**About this task**.
From the line with "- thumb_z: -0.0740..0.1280" through the line with "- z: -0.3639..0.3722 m", inclusive, return each line of the data below exactly and leave the rest out.

**Recorded data**.

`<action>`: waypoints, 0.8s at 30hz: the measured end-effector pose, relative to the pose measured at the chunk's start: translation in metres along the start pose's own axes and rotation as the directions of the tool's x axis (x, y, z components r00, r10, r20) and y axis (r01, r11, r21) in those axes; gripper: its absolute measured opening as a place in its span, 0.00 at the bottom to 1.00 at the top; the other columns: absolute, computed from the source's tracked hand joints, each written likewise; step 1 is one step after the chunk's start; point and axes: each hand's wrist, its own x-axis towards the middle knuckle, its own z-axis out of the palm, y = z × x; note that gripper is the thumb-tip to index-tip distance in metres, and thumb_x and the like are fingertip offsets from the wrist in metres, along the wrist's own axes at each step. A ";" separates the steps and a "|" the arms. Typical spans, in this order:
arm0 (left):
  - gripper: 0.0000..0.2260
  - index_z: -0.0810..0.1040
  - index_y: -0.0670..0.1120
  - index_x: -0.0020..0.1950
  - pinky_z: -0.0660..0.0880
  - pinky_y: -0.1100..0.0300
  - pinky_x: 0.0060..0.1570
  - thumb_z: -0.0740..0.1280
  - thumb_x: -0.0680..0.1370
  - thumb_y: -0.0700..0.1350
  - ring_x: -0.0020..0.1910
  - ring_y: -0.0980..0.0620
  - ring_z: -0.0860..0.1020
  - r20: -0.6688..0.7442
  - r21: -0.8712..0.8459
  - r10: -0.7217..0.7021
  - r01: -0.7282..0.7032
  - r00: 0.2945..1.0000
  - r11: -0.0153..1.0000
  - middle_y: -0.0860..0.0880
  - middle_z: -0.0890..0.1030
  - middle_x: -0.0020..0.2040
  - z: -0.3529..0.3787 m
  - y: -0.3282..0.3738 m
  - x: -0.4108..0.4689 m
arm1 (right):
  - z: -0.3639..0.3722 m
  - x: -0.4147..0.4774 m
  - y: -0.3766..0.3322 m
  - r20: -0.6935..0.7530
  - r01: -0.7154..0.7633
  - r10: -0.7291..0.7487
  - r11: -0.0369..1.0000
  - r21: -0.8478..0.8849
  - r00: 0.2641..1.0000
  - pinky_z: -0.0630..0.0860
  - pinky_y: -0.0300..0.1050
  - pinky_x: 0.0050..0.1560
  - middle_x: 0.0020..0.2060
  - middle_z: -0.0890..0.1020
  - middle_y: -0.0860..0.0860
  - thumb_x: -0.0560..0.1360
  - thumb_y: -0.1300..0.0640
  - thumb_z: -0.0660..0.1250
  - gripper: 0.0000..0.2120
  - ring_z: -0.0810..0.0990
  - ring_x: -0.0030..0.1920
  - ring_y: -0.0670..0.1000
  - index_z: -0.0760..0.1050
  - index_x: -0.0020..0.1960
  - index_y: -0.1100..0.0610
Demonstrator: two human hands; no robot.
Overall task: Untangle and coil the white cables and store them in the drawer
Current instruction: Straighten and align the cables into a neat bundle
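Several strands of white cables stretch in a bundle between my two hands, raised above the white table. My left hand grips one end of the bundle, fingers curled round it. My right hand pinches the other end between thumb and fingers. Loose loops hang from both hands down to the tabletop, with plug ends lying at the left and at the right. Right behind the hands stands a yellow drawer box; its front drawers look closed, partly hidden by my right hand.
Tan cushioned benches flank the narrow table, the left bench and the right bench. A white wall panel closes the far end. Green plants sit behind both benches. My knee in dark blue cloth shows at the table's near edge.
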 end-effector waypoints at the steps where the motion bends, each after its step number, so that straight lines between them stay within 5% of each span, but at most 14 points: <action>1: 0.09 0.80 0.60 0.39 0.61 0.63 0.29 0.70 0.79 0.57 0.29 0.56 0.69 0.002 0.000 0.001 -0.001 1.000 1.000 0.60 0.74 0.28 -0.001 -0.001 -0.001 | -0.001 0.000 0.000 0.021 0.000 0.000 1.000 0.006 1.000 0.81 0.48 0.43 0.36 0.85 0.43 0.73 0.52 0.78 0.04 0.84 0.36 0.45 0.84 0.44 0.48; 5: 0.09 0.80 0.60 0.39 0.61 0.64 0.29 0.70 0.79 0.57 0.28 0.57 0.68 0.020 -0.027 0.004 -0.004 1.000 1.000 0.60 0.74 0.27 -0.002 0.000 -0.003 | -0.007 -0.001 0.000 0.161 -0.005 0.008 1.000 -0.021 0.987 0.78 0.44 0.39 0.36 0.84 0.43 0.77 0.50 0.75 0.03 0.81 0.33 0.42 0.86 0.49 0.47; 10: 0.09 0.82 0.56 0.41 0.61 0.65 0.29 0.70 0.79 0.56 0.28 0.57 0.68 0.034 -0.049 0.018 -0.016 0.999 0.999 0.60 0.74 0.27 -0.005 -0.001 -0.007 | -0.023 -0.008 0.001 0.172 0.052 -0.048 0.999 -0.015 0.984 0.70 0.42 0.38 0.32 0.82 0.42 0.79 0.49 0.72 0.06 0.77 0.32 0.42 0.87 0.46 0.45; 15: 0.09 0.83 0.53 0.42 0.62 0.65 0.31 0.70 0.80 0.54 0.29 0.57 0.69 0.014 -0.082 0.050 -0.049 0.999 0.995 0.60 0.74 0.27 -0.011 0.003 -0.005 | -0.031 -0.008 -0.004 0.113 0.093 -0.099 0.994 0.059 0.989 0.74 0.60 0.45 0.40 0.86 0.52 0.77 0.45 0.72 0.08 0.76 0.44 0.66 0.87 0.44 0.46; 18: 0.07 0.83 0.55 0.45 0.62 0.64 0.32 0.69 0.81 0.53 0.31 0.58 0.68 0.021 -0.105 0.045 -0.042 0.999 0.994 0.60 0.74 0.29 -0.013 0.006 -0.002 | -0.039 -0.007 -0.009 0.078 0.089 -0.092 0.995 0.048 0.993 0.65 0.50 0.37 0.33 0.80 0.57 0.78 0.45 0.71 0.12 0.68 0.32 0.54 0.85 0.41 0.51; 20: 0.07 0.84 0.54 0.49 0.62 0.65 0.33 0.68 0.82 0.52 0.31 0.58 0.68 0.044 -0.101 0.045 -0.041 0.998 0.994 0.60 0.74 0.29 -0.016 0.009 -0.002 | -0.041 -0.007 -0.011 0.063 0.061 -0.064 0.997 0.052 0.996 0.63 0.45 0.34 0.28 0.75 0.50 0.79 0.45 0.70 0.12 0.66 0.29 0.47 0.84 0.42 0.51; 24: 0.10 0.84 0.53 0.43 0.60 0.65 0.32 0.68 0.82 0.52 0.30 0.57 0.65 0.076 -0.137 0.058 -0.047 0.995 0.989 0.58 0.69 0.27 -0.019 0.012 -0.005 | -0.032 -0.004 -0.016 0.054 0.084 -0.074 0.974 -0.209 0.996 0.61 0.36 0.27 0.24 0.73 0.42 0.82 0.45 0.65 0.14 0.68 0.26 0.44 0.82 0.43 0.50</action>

**Task response**.
  - thumb_z: -0.0740..0.1280
  - thumb_x: -0.0680..0.1370
  - thumb_y: -0.0700..0.1350
  - ring_x: -0.0020..0.1910
  - ring_y: -0.0980..0.0620
  - ring_z: -0.0860..0.1020
  - r20: -0.6688..0.7442
  - r21: -0.8712..0.8459
  - r10: -0.7217..0.7021
  - r01: -0.7282..0.7032
  - r00: 0.2945..1.0000
  - r11: -0.0153..1.0000
  - middle_y: -0.0860..0.0880
  - middle_z: -0.0890..0.1030
  - middle_x: -0.0020..0.2040
  - z: -0.3529..0.3787 m
  - y: -0.3282..0.3738 m
  - x: -0.4108..0.4689 m
arm1 (right):
  - z: -0.3639..0.3722 m

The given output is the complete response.